Un ejemplo fue el supuesto ataque militar contra Siria, en 2013, cuando el presidente francés, François Hollande, era uno de los líderes europeos más entusiasmado con la intervención, al contrario de la canciller alemana, Angela Merkel, quien señaló claramente que su país no participaría en ella.  En esa ocasión, como observa Goldberg, la decisión de Obama de no efectuar el ataque causó terremotos en Washington, al dejar a senadores poderosos como John McCain y Lindsey Graham furiosos con el presidente.  Para Goldberg, el momento en el que Obama decidió no seguir la “cartilla de Washington” fue el “día de la liberación.”

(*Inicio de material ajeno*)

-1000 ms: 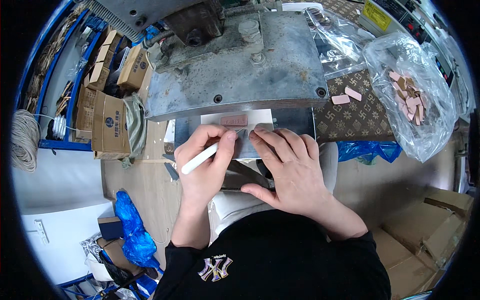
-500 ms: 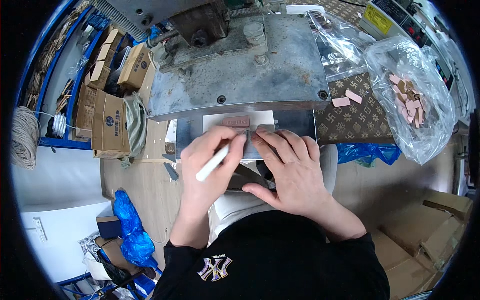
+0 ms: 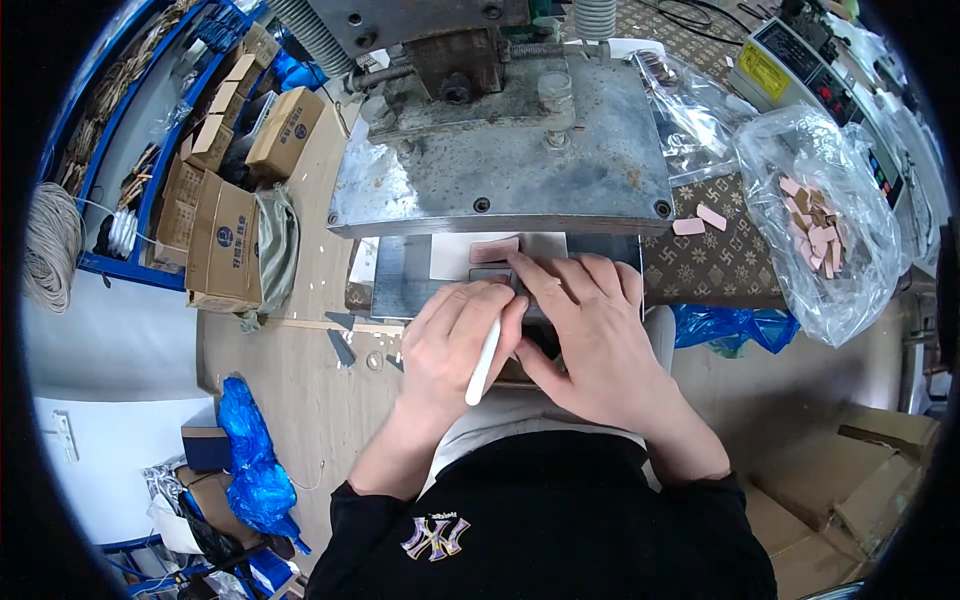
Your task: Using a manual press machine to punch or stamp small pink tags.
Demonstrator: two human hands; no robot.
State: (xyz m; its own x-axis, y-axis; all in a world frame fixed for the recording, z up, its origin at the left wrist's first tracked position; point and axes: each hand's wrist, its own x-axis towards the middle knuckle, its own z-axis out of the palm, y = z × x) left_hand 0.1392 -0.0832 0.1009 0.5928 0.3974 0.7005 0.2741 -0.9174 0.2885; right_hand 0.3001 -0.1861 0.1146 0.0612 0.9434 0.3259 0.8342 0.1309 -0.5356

La “Cartilla de Washington” es una ruta elaborada por el establishment de relaciones exteriores.  Según Goldberg, “la cartilla describe las respuestas a diferentes acontecimientos y las respuestas tienden a ser militarizadas.  Donde Estados Unidos están amenazados directamente, la cartilla funciona.  Pero también puede ser una trampa que puede llevar a otras decisiones.  En medio de un conflicto internacional a ejemplo de Siria, eres juzgado severamente si no sigues la cartilla, aunque haya motivos suficiente para que no se aplique.”

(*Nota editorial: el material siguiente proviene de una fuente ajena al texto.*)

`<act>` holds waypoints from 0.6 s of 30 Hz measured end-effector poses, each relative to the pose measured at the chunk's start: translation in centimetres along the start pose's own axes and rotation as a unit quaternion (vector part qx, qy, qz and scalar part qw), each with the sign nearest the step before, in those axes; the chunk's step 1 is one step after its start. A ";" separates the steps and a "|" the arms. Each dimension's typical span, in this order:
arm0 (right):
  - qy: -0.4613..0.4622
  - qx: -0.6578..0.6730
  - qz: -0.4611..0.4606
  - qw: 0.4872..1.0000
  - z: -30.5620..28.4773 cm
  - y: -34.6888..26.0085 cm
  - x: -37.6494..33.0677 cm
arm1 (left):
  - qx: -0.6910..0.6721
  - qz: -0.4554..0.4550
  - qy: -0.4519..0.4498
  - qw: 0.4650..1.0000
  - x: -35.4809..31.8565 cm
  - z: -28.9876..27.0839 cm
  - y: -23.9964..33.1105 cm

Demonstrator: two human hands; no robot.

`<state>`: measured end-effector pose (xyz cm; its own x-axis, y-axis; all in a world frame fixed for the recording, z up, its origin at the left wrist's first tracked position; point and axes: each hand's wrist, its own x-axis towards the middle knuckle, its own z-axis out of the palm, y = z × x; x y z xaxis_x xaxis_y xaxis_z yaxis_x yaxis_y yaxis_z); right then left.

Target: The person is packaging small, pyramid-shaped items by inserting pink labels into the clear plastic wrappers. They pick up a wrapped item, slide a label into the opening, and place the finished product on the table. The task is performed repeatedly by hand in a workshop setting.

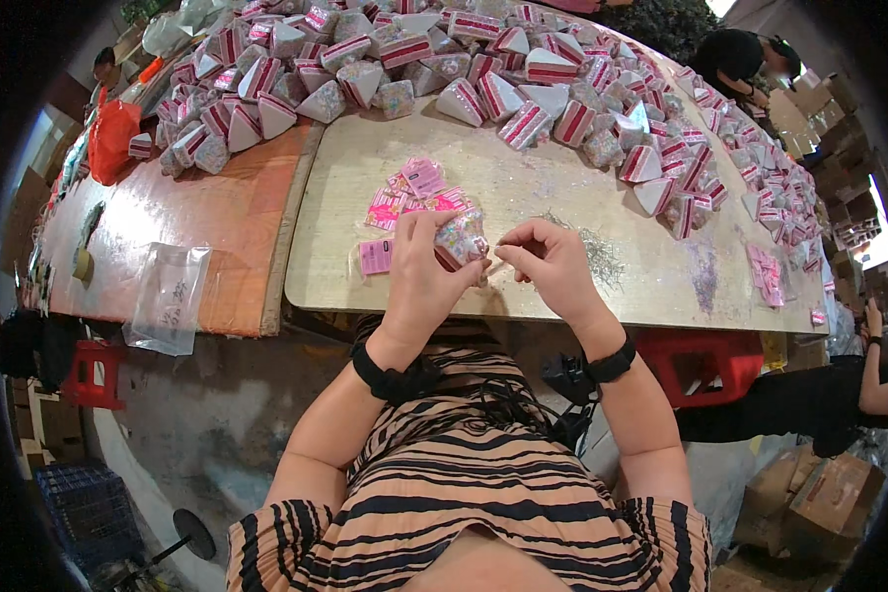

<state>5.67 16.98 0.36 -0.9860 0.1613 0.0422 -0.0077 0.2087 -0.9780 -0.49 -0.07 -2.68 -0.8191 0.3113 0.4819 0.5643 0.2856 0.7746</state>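
- Pouch (461,237) of speckled, multicoloured bits, clear with a pink-and-white end, is held up off the near edge of the pale board (523,286), roughly at the middle of the scene.
- Left hand (419,281) is wrapped around the pouch from the left, fingers curled closed over its side and thumb up along it.
- Right hand (553,261) is just right of the pouch, thumb and forefinger pinched nearly shut at the pouch's edge; whether they grip something thin such as a wire tie is too small to tell.
- Pink cards (414,192) lie scattered on the board just beyond the hands, one loose pink card (375,255) lying to the left of the left hand.
- Silvery heap of thin ties (594,252) lies on the board just right of the right hand.
- Finished triangular packs (483,69) are piled in a long mound across the far side and down the right.
- Risk, as I judge it: the pouch is over the board's near edge, so a loosened grip could drop it to the floor or spill its contents.
- Another risk: a weak pinch at the opening could let the closure slip and go on crooked.
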 end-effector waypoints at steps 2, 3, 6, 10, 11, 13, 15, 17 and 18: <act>-0.012 0.074 0.037 0.997 0.0 0.0 0.2 | -0.010 -0.006 -0.002 1.000 0.0 -0.2 0.1; -0.018 0.085 0.044 0.995 0.0 0.0 0.3 | -0.015 -0.008 -0.003 1.000 -0.1 -0.3 0.2; -0.036 0.110 0.061 0.991 -0.1 0.4 0.7 | -0.016 0.015 -0.015 1.000 -0.2 -0.4 0.2; -0.058 0.108 0.071 0.990 0.0 0.7 1.2 | -0.022 0.016 -0.014 1.000 -0.3 -0.8 0.5; -0.063 0.105 0.076 0.990 -0.1 0.7 1.3 | -0.023 0.014 -0.015 1.000 -0.4 -0.9 0.5; -0.078 0.105 0.094 0.987 -0.2 0.4 1.4 | -0.027 0.015 -0.015 0.999 -0.3 -0.9 0.5; -0.095 0.103 0.104 0.985 -0.4 0.0 1.5 | -0.034 0.021 -0.017 0.999 -0.3 -1.0 0.5; -0.114 0.101 0.106 0.983 -0.6 -0.2 1.7 | -0.043 0.020 -0.013 0.999 -0.3 -1.0 0.5; -0.117 0.098 0.105 0.983 -0.6 -0.1 1.7 | -0.048 0.019 -0.010 0.999 -0.3 -1.1 0.5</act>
<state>4.04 17.77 0.69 -0.9804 -0.0506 -0.1905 0.1907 0.0013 -0.9816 -0.06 -1.00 -2.02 -0.7943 0.3394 0.5038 0.5817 0.1859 0.7919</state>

Goldberg describe las conversaciones con Obama sobre las cuatro principales escuelas estadounidenses de pensamiento sobre política exterior.  Una es la “aislacionista,” descartada de inmediato por Obama, por ser inviable.  Las demás son la “realista,” la “intervencionista liberal” y la “internacionalista.”  Según él, Obama se considera un “realista,” que cree que no se puede intervenir militarmente en cualquier situación, pero, al mismo tiempo, incita a otros países aliados a actuar por su cuenta, sin esperar el liderato de Estados Unidos.

 

Una llamada de atención

Dados los cambios potenciales en la relaciones transatlántica, en los debates del MAC se recalcó lo suficiente que los europeos deberían ver los actos del nuevo gobierno estadounidense como una “llamada de atención” y explotar todas las posibilidades para el análisis franco y directo con él, en el que se presente claramente sus puntos de vista, sus intereses y sus principios.  Y, al mismo tiempo, es necesario que se tenga presente lo que la canciller Merkel llamó “paciencia estratégica.”

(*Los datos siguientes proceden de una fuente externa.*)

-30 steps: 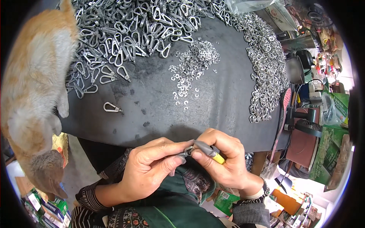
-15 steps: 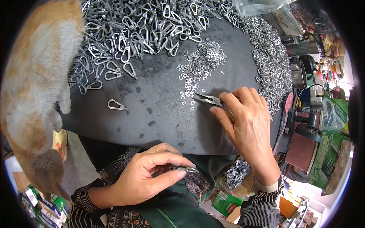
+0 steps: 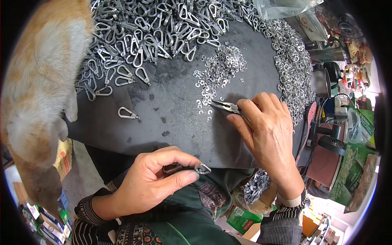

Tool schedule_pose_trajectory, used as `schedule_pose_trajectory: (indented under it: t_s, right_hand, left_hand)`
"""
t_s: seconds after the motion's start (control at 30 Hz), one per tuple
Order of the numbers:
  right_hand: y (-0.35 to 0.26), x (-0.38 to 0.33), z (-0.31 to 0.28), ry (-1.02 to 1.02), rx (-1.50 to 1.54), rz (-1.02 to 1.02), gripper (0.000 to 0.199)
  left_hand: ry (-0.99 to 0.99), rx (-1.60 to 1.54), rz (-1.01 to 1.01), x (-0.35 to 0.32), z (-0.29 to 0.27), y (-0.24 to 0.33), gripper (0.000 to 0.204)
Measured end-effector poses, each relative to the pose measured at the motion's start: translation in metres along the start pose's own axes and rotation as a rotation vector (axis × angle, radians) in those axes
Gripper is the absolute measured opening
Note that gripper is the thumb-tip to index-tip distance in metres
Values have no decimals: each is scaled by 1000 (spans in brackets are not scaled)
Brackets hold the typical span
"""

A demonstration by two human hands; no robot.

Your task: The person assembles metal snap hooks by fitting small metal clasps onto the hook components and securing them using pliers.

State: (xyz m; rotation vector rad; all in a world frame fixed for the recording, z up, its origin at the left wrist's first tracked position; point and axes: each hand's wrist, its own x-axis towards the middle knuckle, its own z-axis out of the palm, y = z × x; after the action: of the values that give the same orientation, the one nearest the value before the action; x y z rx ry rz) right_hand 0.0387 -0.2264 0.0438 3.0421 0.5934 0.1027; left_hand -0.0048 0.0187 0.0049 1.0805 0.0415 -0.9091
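Observation:
Below the table's near edge, my left hand [image 3: 159,179] pinches a metal snap hook [image 3: 203,168] between thumb and fingers; its looped end sticks out past the fingertips and the rest is mostly hidden. My right hand [image 3: 267,128] is wrapped round a pair of pliers [image 3: 234,108] over the table. The pliers' jaws reach the near end of a scatter of small C-shaped metal clips [image 3: 223,63]. Whether a clip sits between the jaws, I cannot tell. One pear-shaped metal hook [image 3: 128,113] lies alone on the dark tabletop [image 3: 179,134].
A large heap of pear-shaped hooks [image 3: 151,32] covers the far left of the table. Along the right edge runs a pile of small metal rings [image 3: 292,69]. An orange and white cat [image 3: 49,81] lies at the left. A small fan [image 3: 331,143] stands off to the right.
My left hand has turned and risen slightly, so the snap hook's looped end now shows more. The pliers have hardly moved among the clips; the whole view has shifted a little.

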Motion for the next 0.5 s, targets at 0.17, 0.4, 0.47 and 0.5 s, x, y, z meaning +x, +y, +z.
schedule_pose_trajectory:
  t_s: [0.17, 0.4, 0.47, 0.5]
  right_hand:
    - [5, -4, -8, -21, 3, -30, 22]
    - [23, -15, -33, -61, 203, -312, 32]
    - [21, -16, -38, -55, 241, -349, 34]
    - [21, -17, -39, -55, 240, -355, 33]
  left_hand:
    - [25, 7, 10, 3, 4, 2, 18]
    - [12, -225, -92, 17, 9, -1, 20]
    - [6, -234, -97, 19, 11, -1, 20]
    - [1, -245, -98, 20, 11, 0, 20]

Podrá haber cambios fundamentales.  El decreto de Trump que impone restricciones a la entrada a Estados Unidos de ciudadanos de siete países musulmanes generó una ola de protestas en todo el país.  En varios estados, los gobernadores rechazaron la medida, rechazo al que se sumaron varios jueces federales.  Todo esto indica un nuevo fenómeno: el “consenso partidario” ejercerá una gran influencia en la futura toma de decisiones de Washington.

Uno de los conferencistas recomendó la lectura del libro Dark Money, de Jane Mayer, publicado el año pasado, el cual presenta una visión precisa sobre los principales financiadores de la campaña electoral del Partido Republicano, entre ellos los hermanos Charles y Davis Koch, el zar de la prensa, Rupert Murdoch, y el notorio Lobby Libertario, que aceptaron a Trump un tanto obligados, para ganar votos del electorado de renta baja.  Señaló, igualmente, al principal asesor de Trump, Stephen Bannon, una de las piezas claves del nuevo gobierno, el cual, además de haber tenido una gran influencia en la decisión de prohibir la entrada de ciudadanos musulmanes, defendió abiertamente un futuro enfrentamiento militar con China.